» PROBLEM DETAILS
What follows is a listing to be repeated in full and without alteration.

» RECORDED INFORMATION
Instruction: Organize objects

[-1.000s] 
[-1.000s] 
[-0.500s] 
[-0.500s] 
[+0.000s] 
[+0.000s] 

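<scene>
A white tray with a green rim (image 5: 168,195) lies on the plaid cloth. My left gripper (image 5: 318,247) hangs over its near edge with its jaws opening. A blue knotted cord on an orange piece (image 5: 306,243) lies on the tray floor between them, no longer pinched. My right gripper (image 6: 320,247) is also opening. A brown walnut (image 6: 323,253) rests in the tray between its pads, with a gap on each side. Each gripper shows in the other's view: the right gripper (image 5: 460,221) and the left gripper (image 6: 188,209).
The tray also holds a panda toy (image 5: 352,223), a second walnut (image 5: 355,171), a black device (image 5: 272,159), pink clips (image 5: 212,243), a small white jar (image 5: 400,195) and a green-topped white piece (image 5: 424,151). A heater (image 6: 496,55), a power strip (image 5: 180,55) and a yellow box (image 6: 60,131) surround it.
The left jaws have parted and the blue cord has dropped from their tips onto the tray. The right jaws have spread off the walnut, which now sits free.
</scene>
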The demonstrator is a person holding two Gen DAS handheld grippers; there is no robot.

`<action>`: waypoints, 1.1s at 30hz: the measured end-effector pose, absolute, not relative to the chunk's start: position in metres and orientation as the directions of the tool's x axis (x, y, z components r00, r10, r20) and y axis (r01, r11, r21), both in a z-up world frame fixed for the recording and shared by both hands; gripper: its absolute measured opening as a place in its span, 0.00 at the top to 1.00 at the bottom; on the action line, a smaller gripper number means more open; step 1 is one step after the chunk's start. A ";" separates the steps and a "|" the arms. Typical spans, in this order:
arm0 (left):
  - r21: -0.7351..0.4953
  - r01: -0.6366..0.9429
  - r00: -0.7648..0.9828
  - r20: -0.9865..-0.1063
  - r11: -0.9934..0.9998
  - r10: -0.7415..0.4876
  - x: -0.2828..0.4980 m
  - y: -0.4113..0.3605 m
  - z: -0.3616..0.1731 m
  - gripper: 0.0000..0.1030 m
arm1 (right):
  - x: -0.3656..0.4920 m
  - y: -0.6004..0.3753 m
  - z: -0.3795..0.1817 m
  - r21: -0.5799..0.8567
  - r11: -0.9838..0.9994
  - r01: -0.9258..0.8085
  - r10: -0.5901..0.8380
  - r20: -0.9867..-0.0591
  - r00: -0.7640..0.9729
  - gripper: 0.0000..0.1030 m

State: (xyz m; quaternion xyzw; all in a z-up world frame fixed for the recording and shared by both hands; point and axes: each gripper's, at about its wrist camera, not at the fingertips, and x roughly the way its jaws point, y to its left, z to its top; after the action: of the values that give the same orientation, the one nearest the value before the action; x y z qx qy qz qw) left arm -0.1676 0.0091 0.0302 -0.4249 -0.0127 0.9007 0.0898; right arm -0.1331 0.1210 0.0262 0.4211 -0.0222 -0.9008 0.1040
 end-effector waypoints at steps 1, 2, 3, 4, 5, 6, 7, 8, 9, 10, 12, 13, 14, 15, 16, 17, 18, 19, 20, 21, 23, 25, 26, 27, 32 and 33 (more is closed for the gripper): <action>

» ANSWER TO THIS EXERCISE
Instruction: Organize objects

[-1.000s] 
[-1.000s] 
[-0.500s] 
[-0.500s] 
[+0.000s] 
[+0.000s] 

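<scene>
A white tray with a green rim (image 5: 168,195) lies on the plaid cloth. My left gripper (image 5: 318,247) hangs over its near edge with its jaws opening. A blue knotted cord on an orange piece (image 5: 306,243) lies on the tray floor between them, no longer pinched. My right gripper (image 6: 320,247) is also opening. A brown walnut (image 6: 323,253) rests in the tray between its pads, with a gap on each side. Each gripper shows in the other's view: the right gripper (image 5: 460,221) and the left gripper (image 6: 188,209).
The tray also holds a panda toy (image 5: 352,223), a second walnut (image 5: 355,171), a black device (image 5: 272,159), pink clips (image 5: 212,243), a small white jar (image 5: 400,195) and a green-topped white piece (image 5: 424,151). A heater (image 6: 496,55), a power strip (image 5: 180,55) and a yellow box (image 6: 60,131) surround it.
The left jaws have parted and the blue cord has dropped from their tips onto the tray. The right jaws have spread off the walnut, which now sits free.
</scene>
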The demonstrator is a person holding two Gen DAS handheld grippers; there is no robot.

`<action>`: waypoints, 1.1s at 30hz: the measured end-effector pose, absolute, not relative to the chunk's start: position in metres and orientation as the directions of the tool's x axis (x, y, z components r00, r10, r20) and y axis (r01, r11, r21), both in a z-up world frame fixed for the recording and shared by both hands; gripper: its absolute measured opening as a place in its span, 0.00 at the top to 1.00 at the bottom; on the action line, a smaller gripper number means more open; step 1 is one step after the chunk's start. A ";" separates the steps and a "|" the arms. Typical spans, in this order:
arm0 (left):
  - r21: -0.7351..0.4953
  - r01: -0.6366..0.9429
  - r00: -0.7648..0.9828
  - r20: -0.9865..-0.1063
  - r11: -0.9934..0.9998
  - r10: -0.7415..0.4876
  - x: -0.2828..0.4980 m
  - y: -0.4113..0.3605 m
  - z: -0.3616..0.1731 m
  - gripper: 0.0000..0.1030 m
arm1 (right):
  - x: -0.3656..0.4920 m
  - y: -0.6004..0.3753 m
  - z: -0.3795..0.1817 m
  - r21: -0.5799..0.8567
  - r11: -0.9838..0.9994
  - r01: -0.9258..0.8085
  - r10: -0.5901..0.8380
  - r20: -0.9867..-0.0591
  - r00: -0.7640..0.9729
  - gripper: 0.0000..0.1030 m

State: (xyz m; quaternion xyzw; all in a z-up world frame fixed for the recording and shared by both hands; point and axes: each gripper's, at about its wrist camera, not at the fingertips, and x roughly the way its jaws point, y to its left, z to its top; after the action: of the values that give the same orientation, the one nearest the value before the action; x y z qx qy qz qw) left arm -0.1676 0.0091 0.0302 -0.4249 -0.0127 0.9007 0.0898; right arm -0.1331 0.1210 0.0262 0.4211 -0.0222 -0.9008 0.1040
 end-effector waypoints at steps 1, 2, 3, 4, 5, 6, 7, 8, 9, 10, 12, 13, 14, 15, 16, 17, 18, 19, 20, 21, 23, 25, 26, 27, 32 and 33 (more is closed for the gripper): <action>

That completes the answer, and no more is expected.